Brexit is not going to wash with Biden, and rightly so. The present vision of it is pure mirage full of sound and fury, signifying nothing. Sound faintly familiar to the incumbent president who refuses to leave office without a fight, or at least a 9-hole playoff on one of his soon-to-be-liquidated golf courses? He too loved a good la-dee-da that, like Brexit, had plenty of chorus but no verse.

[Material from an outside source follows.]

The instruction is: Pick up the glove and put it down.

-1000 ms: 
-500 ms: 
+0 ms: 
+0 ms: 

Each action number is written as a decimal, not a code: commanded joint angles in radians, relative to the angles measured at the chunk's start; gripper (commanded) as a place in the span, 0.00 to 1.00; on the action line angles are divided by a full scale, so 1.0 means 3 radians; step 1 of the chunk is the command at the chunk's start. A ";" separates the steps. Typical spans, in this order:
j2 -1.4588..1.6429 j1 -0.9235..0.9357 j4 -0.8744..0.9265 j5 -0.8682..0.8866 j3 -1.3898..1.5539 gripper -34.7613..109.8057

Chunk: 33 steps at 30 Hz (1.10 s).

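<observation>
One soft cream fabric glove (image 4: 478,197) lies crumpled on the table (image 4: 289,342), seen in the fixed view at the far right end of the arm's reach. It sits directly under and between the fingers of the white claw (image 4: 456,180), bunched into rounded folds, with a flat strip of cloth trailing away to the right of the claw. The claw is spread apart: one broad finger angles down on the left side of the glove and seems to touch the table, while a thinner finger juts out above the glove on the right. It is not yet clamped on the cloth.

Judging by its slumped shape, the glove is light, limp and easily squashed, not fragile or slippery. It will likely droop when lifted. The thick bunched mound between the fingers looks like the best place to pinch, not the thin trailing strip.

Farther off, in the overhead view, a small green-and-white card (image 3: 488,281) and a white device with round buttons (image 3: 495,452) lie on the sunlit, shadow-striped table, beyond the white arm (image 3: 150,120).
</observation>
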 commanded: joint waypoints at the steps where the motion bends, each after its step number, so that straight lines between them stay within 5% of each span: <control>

The presidential inauguration is set for the third week of January. This roughly corresponds with the end of the Withdrawal Agreement and the start of the Brexit reality. Politics is that game with no winners, but a game nonetheless. Johnson plots his next move vis-a-vis Brussels with renewed caution. He does not want to be caught offside on the wrong side of history as the rearguard floods forward out of defence. It’s not Britain he fears for more than it is himself and his own political extinction. He is another pompous discard waiting to happen. He is another controversial court jester in a new age of conciliatory politics. But Johnson has come too far with Brexit not to want to avoid seeing it turn out like that DIY barbecue set that a ham-fisted Homer Simpson tried to assemble. You remember The Simpson’s episode right? The unrecognisable jumble of cement, bricks and grille that ended up feted by the critics as a postmodern masterpiece, propelling Homer from backyard flunky to darling of the Springfield art world. Brexit might be postmodern but in its present format (and one senses in every possible format) it ain’t no masterpiece. Artless Boris might well botch it, but unlike Homer he won’t be anyone’s darling, least of all the art world. He’ll end up another poor player who struts and frets his hour upon the stage and is heard no more.
As for that free-trade agreement with the US you’ve been angling for? That one just slipped down Joe and Kamala’s priority list.
Watch out, Boris, Joe is coming and he’s wearing green and gold. To quote an Irish poet who must have felt, in his day, the pernicious influence of his Anglo-Saxon neighbours across the sea, tread softly because you tread on my dreams.